WHAT TO WORK ON:
Only the lines from the start of the entries up to and including the line with "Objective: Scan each" should be written out, exactly as they stand.

RECORD EXCERPTS:
□ □ □

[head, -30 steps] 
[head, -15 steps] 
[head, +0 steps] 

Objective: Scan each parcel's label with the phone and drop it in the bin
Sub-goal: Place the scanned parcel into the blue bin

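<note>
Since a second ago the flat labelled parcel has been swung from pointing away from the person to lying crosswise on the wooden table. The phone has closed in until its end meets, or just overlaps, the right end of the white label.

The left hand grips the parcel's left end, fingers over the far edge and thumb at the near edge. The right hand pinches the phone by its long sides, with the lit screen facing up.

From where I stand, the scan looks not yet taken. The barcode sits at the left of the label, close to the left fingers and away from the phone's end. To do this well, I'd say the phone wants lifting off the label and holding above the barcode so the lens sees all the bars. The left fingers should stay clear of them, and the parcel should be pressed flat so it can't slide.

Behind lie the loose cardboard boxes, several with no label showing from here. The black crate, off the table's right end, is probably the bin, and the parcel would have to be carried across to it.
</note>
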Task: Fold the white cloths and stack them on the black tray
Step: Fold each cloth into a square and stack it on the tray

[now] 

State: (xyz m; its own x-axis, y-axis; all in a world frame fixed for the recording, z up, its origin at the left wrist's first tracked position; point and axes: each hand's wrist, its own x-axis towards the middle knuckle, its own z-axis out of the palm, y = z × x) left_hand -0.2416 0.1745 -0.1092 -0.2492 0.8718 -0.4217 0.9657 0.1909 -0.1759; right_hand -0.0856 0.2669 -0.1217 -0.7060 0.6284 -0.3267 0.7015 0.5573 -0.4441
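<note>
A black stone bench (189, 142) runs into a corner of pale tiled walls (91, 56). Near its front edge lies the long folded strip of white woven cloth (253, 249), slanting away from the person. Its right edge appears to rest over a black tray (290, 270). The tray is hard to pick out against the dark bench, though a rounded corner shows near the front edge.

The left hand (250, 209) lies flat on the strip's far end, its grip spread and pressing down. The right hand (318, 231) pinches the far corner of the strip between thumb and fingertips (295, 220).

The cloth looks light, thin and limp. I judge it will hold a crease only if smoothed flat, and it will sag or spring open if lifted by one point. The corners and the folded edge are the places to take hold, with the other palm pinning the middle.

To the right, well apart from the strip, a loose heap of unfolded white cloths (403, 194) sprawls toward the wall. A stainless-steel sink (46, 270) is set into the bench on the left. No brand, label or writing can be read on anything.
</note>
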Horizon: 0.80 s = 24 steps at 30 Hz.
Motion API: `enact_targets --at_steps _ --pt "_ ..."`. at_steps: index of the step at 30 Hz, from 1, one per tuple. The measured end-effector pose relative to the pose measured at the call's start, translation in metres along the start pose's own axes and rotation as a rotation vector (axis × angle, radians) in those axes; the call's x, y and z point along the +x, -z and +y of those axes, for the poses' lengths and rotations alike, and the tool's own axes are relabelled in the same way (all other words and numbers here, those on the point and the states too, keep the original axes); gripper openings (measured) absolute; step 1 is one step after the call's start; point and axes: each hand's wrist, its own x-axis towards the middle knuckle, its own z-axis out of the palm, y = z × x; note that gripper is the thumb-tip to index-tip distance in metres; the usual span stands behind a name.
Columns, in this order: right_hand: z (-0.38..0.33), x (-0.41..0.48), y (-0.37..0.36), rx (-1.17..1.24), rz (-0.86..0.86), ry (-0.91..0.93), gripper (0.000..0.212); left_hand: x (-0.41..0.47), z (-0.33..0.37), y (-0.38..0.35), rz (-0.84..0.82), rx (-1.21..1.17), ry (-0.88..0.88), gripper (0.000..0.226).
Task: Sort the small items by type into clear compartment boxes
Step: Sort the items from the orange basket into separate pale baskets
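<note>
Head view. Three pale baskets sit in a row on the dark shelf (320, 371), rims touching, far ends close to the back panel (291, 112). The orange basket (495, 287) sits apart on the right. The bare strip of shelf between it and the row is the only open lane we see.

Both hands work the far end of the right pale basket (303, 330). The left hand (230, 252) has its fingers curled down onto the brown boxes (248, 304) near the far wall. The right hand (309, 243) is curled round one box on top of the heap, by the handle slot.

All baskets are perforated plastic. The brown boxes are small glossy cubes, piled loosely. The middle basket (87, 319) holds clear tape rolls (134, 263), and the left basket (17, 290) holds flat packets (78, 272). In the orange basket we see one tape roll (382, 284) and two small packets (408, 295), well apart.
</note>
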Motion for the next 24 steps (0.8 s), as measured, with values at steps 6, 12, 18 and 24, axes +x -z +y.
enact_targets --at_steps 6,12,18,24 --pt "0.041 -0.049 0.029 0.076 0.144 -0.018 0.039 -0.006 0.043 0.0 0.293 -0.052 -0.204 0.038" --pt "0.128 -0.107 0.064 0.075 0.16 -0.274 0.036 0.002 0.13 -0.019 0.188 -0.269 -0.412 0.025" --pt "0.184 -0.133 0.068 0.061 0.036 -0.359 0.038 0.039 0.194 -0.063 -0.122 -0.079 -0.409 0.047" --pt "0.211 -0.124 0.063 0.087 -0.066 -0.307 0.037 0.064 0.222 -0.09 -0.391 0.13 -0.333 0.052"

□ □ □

SOLVED PROBLEM:
[head, -30 steps] 
[head, -15 steps] 
[head, +0 steps] 

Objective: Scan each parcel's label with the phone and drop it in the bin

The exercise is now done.